A stateless reset token is specific to a connection ID. An endpoint issues a stateless reset token by including the value in the Stateless Reset Token field of a NEW_CONNECTION_ID frame. Servers can also issue a stateless_reset_token transport parameter during the handshake that applies to the connection ID that it selected during the handshake. These exchanges are protected by encryption, so only client and server know their value. Note that clients cannot use the stateless_reset_token transport parameter because their transport parameters do not have confidentiality protection.

Tokens are invalidated when their associated connection ID is retired via a RETIRE_CONNECTION_ID frame (Section 19.16).

An endpoint that receives packets that it cannot process sends a packet in the following layout (see Section 1.3):

Stateless Reset {
  Fixed Bits (2) = 1,
  Unpredictable Bits (38..),
  Stateless Reset Token (128),
}

Figure 10: Stateless Reset

This design ensures that a Stateless Reset is -- to the extent possible -- indistinguishable from a regular packet with a short header.

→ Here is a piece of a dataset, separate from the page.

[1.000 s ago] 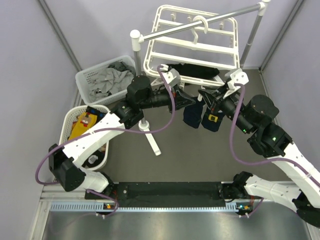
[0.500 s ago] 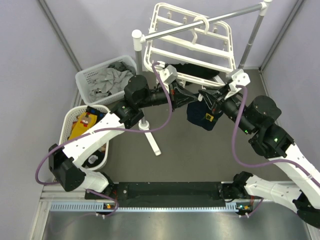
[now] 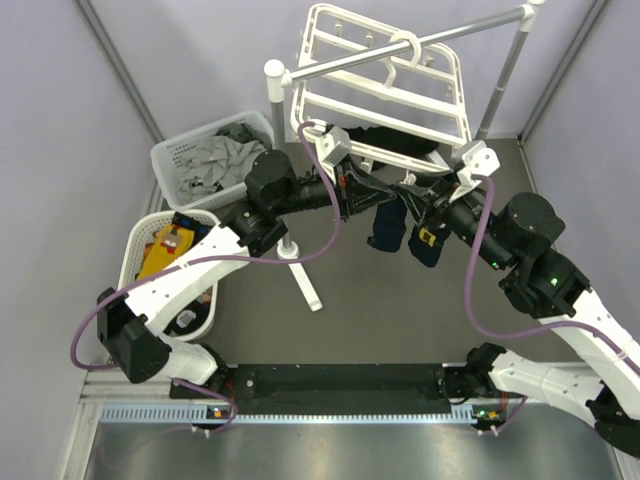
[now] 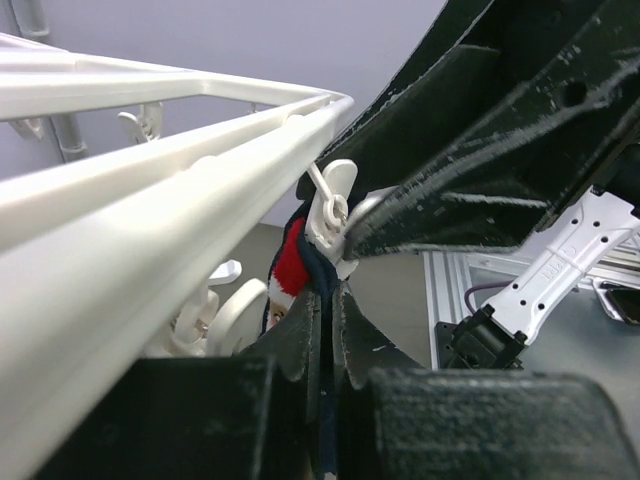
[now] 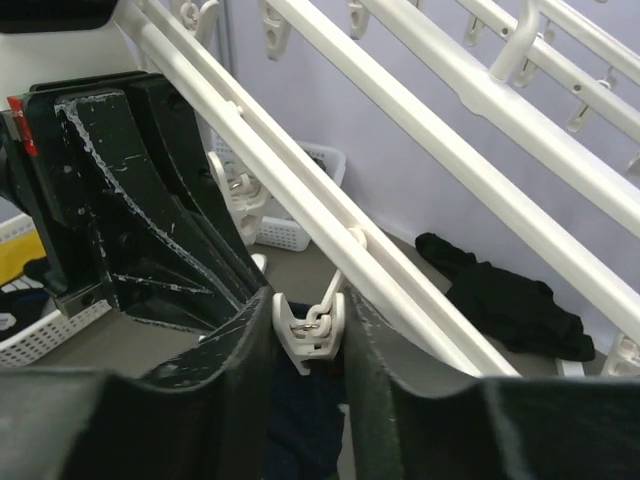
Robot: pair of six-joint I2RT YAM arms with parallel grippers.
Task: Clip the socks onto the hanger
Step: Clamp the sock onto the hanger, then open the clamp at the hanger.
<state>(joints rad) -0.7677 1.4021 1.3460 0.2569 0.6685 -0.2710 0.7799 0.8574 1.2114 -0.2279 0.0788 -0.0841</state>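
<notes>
The left fingers (image 4: 290, 345) are closed on a navy sock (image 4: 291, 263), just beneath a white clip (image 5: 310, 325) of the hanger (image 4: 120, 260). The right fingers (image 5: 385, 345) squeeze that clip.

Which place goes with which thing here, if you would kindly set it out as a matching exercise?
1 hanger
2 navy socks
3 pale grey cloths
4 white clip

A in the far white basket
B pinched by the right gripper
C hooked over the grey pole
D dangling below the hanger's near edge

Pairs: 1-C, 2-D, 3-A, 4-B
</notes>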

A Stateless Reset uses an entire UDP datagram, starting with the first two bits of the packet header. The remainder of the first byte and an arbitrary number of bytes following it are set to values that SHOULD be indistinguishable from random. The last 16 bytes of the datagram contain a stateless reset token.

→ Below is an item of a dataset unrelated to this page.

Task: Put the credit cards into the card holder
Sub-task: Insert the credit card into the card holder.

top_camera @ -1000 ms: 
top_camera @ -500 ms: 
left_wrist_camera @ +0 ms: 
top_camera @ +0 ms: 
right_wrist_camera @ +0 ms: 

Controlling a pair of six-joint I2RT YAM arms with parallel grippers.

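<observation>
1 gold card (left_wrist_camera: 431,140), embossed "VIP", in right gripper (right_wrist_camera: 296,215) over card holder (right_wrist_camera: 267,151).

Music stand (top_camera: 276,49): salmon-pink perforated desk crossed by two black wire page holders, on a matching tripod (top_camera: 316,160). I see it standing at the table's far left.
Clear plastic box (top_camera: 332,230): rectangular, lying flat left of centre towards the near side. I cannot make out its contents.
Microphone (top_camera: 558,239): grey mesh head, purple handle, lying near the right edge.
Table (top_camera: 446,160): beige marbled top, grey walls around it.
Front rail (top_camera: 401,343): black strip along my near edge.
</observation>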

To entities other than its intended recipient, a Stateless Reset will appear to be a packet with a short header. For the Stateless Reset to appear as a valid QUIC packet, the Unpredictable Bits field needs to include at least 38 bits of data (or 5 bytes, less the two fixed bits).

The resulting minimum size of 21 bytes does not guarantee that a Stateless Reset is difficult to distinguish from other packets if the recipient requires the use of a connection ID. To achieve that end, the endpoint SHOULD ensure that all packets it sends are at least 22 bytes longer than the minimum connection ID length that it requests the peer to include in its packets, adding PADDING frames as necessary. This ensures that any Stateless Reset sent by the peer is indistinguishable from a valid packet sent to the endpoint. An endpoint that sends a Stateless Reset in response to a packet that is 43 bytes or shorter SHOULD send a Stateless Reset that is one byte shorter than the packet it responds to.

These values assume that the stateless reset token is the same length as the minimum expansion of the packet protection AEAD. Additional unpredictable bytes are necessary if the endpoint could have negotiated a packet protection scheme with a larger minimum expansion.

An endpoint MUST NOT send a Stateless Reset that is three times or more larger than the packet it receives to avoid being used for amplification. Section 10.3.3 describes additional limits on Stateless Reset size.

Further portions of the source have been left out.